Sunday, November 5, 2017

Thor: Ragnarok Review



If "Thor: Ragnarok" proves anything, it's that Thor himself is the silliest superhero on the big screen. His superpowers are super strength and... his ability to win fights with a hammer? I guess "Thor the Super-Carpenter" didn't sound so good. Chris Hemsworth plays the titular, self reminding "God of Thunder," a buff but oblivious Avenger who never seems in on the joke, but then again, the jokes are not that funny to begin with.

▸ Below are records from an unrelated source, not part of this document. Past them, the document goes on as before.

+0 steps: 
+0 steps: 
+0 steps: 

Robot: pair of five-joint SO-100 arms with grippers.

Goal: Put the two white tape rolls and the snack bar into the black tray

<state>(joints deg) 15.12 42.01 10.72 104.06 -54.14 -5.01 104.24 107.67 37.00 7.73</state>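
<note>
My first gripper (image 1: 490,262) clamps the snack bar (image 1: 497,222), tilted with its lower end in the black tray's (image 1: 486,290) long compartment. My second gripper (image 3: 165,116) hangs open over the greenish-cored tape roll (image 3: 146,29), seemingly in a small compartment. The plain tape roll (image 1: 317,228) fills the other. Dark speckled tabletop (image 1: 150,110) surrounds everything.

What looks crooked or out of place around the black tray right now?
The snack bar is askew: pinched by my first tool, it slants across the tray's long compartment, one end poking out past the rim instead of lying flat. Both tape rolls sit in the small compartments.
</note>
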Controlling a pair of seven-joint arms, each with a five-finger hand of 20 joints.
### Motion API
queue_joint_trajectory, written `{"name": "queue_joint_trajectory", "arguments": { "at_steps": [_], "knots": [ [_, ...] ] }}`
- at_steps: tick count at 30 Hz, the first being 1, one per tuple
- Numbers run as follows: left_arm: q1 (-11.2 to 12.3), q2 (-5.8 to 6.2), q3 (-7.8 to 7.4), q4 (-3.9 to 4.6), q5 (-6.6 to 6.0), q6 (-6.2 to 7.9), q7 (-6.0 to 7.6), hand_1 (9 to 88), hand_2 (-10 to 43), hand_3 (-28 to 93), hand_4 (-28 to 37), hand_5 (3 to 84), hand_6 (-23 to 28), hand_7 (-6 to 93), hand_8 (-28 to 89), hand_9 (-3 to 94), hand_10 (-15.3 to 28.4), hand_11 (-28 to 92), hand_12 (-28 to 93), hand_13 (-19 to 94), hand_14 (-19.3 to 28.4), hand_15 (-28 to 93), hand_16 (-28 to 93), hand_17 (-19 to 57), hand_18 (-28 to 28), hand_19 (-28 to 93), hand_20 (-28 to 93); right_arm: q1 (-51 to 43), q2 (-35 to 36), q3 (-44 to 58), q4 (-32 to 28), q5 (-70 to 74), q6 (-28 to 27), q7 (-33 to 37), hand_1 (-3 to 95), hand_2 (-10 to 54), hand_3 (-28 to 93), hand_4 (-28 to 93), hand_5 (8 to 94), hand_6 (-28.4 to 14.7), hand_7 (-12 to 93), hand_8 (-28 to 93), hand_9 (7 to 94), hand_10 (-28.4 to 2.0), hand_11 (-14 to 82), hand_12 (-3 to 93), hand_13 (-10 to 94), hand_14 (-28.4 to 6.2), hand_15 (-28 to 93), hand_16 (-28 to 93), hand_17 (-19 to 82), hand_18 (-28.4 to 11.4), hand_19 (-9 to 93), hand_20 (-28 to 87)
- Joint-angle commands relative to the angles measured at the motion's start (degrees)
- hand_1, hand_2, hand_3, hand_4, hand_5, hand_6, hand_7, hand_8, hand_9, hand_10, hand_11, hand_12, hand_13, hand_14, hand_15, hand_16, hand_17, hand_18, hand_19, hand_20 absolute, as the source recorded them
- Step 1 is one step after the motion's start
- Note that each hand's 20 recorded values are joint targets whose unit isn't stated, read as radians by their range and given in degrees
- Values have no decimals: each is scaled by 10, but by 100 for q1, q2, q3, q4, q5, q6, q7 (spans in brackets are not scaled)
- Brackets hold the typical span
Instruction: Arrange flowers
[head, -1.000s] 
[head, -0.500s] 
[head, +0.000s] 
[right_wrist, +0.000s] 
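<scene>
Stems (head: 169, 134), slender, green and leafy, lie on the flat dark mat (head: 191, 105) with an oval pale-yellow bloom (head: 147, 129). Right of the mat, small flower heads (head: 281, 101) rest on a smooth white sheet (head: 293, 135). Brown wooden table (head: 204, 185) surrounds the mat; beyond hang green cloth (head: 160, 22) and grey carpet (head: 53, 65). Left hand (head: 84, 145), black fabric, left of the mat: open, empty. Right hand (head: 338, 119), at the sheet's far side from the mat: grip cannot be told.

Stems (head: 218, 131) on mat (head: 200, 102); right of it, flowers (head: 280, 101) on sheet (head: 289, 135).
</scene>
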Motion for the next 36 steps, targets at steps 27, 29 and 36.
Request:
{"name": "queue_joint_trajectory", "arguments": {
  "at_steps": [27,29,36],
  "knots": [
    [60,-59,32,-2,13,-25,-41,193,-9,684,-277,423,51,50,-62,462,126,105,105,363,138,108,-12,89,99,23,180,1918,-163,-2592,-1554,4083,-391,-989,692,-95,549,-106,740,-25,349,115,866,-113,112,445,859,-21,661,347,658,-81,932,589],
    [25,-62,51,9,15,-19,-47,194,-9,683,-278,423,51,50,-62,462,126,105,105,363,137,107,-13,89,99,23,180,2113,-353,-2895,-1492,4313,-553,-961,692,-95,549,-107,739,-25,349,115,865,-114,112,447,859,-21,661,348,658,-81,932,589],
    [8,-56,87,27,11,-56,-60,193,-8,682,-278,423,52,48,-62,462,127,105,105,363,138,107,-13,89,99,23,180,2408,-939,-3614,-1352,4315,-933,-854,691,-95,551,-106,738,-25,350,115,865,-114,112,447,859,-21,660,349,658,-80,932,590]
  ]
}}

Here we follow Thor initially on a quest to find his father Odin (Anthony Hopkins), where, alongside hi brother Loki (Tom Hiddleston), find out that he is dying. As if hearing your father (or adoptive father) is passing isn't bad enough, they also discover that they have an older sister, Hela (Cate Blanchett), who can escape exile now that Odin will no longer be around. Sounds like they need a family therapist. Then he dies, she shows up, and breaks Thor's hammer. Sounds like he needs to take a trip to Home Depot.

Through some excess in plot Thor ends up on Sakaar and is captured by Valkyrie (Tessa Thompson) and wrangled into the "Contest of Champions," run by the Grandmaster (Jeff Goldblum). Goldblum steals every scene he's in, having far more fun with the material deserves. He forces Thor to battle his "champion," who turns out to be the Hulk (played amazingly lethargically by Mark Ruffalo), they fight, more plot happens, they reconcile, and so on. Thor is trapped into battling by a small shock-transmitter that is sunk into his neck, and this little piece of technology ends up being like one of those gadgets in a James Bond movie, where it is introduced, then utilized just when the hero needs it. Of course, it is a lot less exciting then that, as it is simply used to disarm Loki , who by this movie is little more of a smug "hey I'm a good guy now but don't trust me!" character. Aside from all the Grandmaster scenes, I was just begging the film to move beyond the planet Sakaar, which is a banal movie junkyard location- there is only so many piles of trash you can see before you've seen all the variety film's real and computer-generated set pieces can offer.

Hela has the people of Asgard in hiding, refusing to accept her as their ruler. Thor, the Hulk, and Valkyrie, now a dull drunk-turned hero, end up leaving Goldblum's land and park on the bridge entrance of Asgard to battle her, but what fun can come from watching a bridge blow up? It's not some super cool, space bridge- it's a bridge. I've already exhausted myself from all these obviously CGI fight scenes from every other Marvel movie; if it wasn't for the title on my theater ticket, I'd forget which movie I was watching.

The remaining Asgardians escape via a large spaceship during the final battle on Thor's computer-generated home planet. This is when the plot gets a little creaky, as it is explained that Hela's powers come from Asgard, which is also explained to be not a place but a "place where Asgardians live (or something like that)," so why does she want to kill the Asgardians? She would have no power if she killed them! Why couldn't Thor just toss one of those shock-transmitter things on Hela? I guess stupidity runs in the family.